> **TASK DETAILS**:
Extract the full listing verbatim and drop any pictures from your copy.

> **GIVEN MATERIAL**:
[Start of section]

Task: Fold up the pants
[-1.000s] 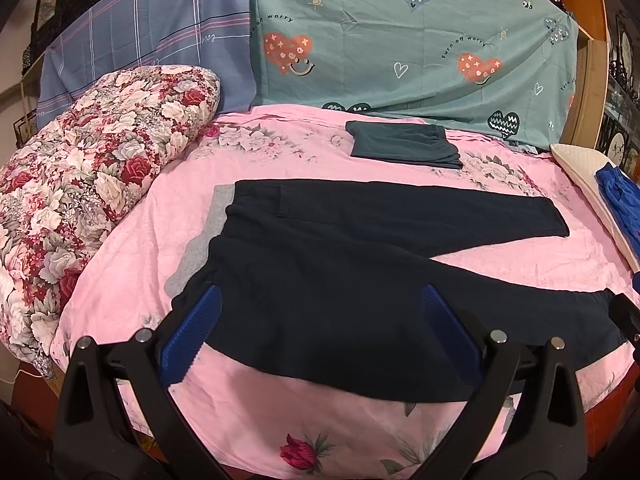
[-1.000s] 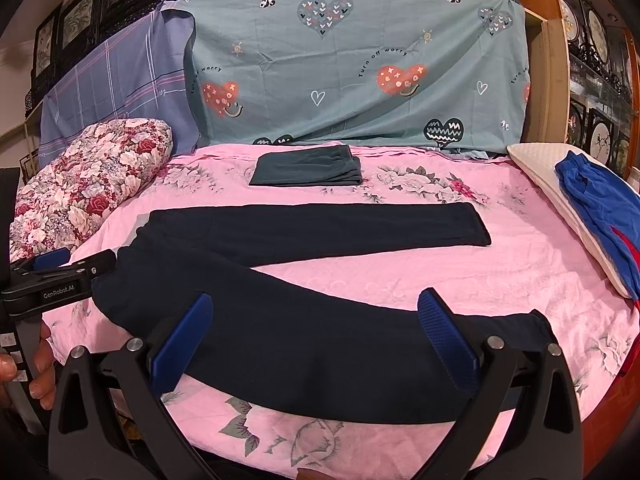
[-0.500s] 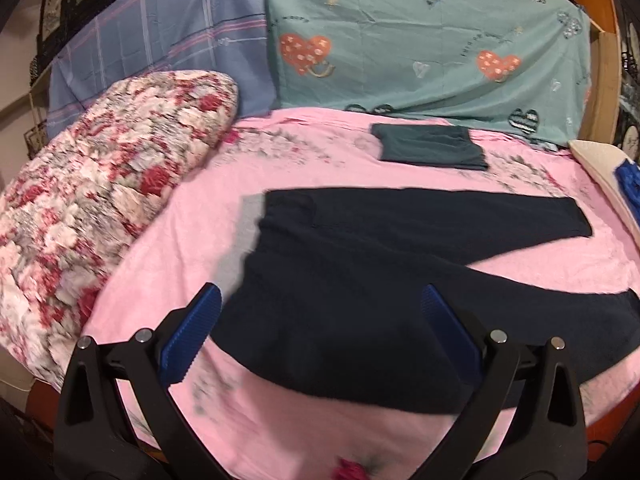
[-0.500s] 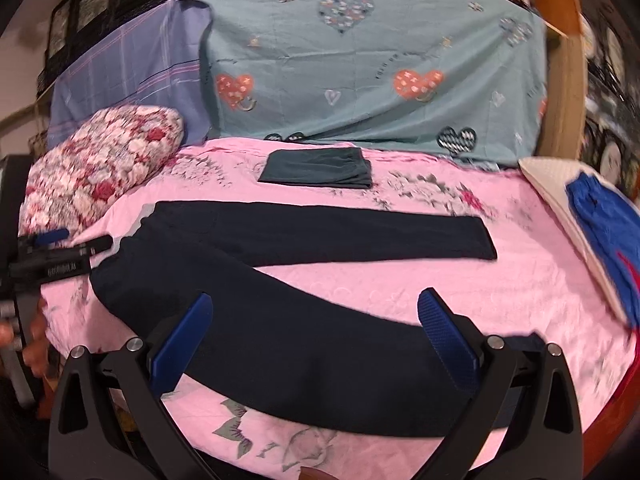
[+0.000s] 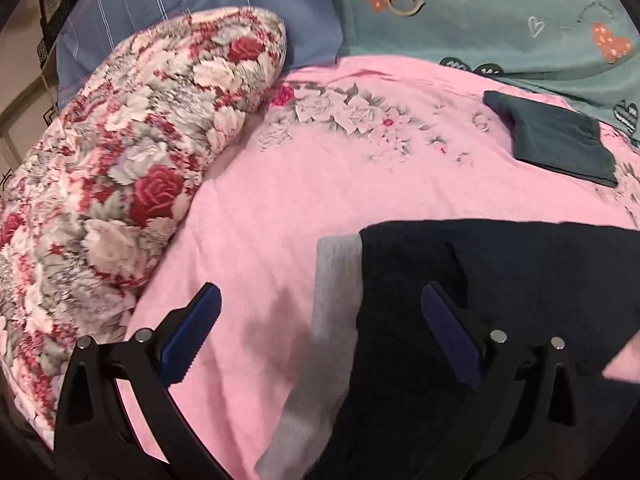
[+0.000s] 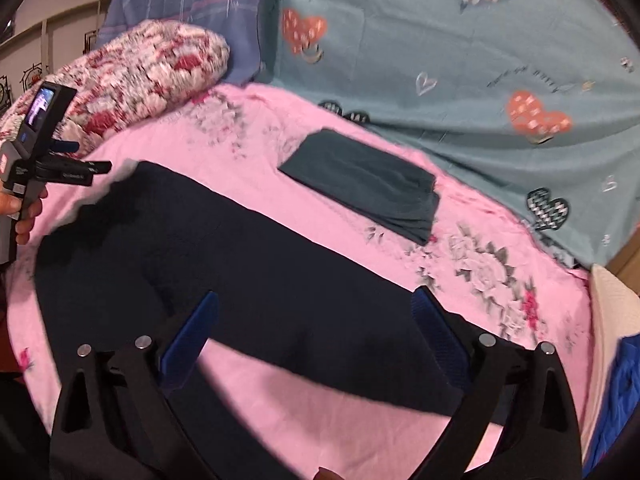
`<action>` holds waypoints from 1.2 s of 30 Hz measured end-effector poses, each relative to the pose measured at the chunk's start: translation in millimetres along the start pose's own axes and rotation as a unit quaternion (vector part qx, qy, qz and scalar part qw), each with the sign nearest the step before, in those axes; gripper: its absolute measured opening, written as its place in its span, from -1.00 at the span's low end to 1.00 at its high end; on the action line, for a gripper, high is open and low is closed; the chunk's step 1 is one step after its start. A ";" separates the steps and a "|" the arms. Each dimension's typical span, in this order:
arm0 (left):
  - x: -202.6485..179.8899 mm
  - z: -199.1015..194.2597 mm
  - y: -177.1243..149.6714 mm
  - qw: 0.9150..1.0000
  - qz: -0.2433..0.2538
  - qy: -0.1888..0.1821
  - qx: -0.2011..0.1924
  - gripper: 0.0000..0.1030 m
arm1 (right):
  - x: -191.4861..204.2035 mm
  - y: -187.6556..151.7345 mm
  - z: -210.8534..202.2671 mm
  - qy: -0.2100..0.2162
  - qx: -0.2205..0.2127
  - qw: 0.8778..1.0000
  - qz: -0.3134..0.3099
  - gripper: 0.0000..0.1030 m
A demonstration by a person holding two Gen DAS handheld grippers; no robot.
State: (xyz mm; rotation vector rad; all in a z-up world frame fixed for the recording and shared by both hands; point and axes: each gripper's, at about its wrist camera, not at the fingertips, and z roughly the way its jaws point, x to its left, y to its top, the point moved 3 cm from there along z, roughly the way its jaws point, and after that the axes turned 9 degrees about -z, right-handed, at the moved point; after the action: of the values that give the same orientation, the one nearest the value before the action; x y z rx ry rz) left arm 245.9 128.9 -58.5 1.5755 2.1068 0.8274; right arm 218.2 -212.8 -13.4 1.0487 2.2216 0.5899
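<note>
Two grippers hang over the pink bed sheet [image 5: 280, 200], and both stand wide apart with nothing between their blue pads. Spread flat on that sheet lie the dark pants [image 6: 240, 264], the landmark for everything else. In the left wrist view the left gripper [image 5: 320, 336] sits over the waist end of the pants [image 5: 500, 300]: its right pad is above the dark cloth, its left pad above bare pink sheet, and the pale grey waistband [image 5: 336, 292] runs between them (whether either pad touches the fabric cannot be told). Beyond the waist end rises the rose-patterned quilt [image 5: 120, 168], and past the far edge of the pants lies a folded dark teal garment [image 5: 556, 144]. In the right wrist view the right gripper [image 6: 316, 336] hovers over the near edge of the far pant leg, with a wedge of pink sheet showing below it between the legs. At the waist end of the pants the left gripper [image 6: 64, 168] shows, held in a hand [image 6: 24, 216]. The folded teal garment [image 6: 368, 184] lies beyond the pants, near the teal heart-print sheet [image 6: 460, 48].
</note>
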 end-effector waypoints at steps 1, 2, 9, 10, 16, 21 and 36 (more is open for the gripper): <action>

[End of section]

> **RESULT FOR THIS TASK**:
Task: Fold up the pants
[-1.000s] 
[-1.000s] 
[-0.500s] 
[-0.500s] 
[+0.000s] 
[+0.000s] 
`<action>` holds waypoints from 1.2 s of 30 Hz measured end-effector poses, each relative to the pose measured at the chunk's start: translation in millimetres along the start pose's own axes and rotation as a unit quaternion (vector part qx, qy, qz and scalar part qw), each with the sign nearest the step before, in those axes; gripper: its absolute measured opening, written as its place in its span, from -1.00 at the span's low end to 1.00 at its high end; on the action line, for a gripper, high is open and low is closed; the chunk's step 1 is one step after its start. A ";" separates the steps and a "|" the arms. Each dimension's typical span, in this order:
arm0 (left):
  - x: -202.6485..179.8899 mm
  - z: -199.1015..194.2597 mm
  - y: -177.1243..149.6714 mm
  - qw: 0.9150..1.0000
  - qz: -0.2433..0.2538
  - qy: -0.1888..0.1821
  - qx: -0.2011..0.1924
  - gripper: 0.0000..0.1030 m
arm1 (right):
  - x: -191.4861..204.2035 mm
  - y: -187.6556..151.7345 mm
  - z: -210.8534..202.2671 mm
  - qy: -0.2100..0.2162
  - qx: -0.2205..0.2127
  - qw: 0.8778..1.0000
  - qz: -0.3134..0.3099
  - gripper: 0.0000..0.1030 m
A demonstration by a person holding two Gen DAS handheld grippers; no robot.
State: (xyz mm; rotation vector rad; all in a z-up world frame fixed for the recording and shared by both hands; point and axes: each gripper's, at about its wrist camera, not at the fingertips, and z roughly the way its jaws point, x to its left, y to its top, the point moved 3 cm from there along z, roughly the way its jaws point, and after that the axes turned 9 degrees about -z, right-handed, at the moved point; after the action: of the values that give the same orientation, the one nearest the value before the action; x y z rx ry rz) left arm 245.9 128.9 -58.5 1.5755 2.1068 0.8274; right arm 218.2 -212.8 -13.4 1.0487 2.2216 0.5899
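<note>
Two grippers hang over the pink bed sheet [image 5: 280, 200], and both stand wide apart with nothing between their blue pads. Spread flat on that sheet lie the dark pants [image 6: 240, 264], the landmark for everything else. In the left wrist view the left gripper [image 5: 320, 336] sits over the waist end of the pants [image 5: 500, 300]: its right pad is above the dark cloth, its left pad above bare pink sheet, and the pale grey waistband [image 5: 336, 292] runs between them (whether either pad touches the fabric cannot be told). Beyond the waist end rises the rose-patterned quilt [image 5: 120, 168], and past the far edge of the pants lies a folded dark teal garment [image 5: 556, 144]. In the right wrist view the right gripper [image 6: 316, 336] hovers over the near edge of the far pant leg, with a wedge of pink sheet showing below it between the legs. At the waist end of the pants the left gripper [image 6: 64, 168] shows, held in a hand [image 6: 24, 216]. The folded teal garment [image 6: 368, 184] lies beyond the pants, near the teal heart-print sheet [image 6: 460, 48].
</note>
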 end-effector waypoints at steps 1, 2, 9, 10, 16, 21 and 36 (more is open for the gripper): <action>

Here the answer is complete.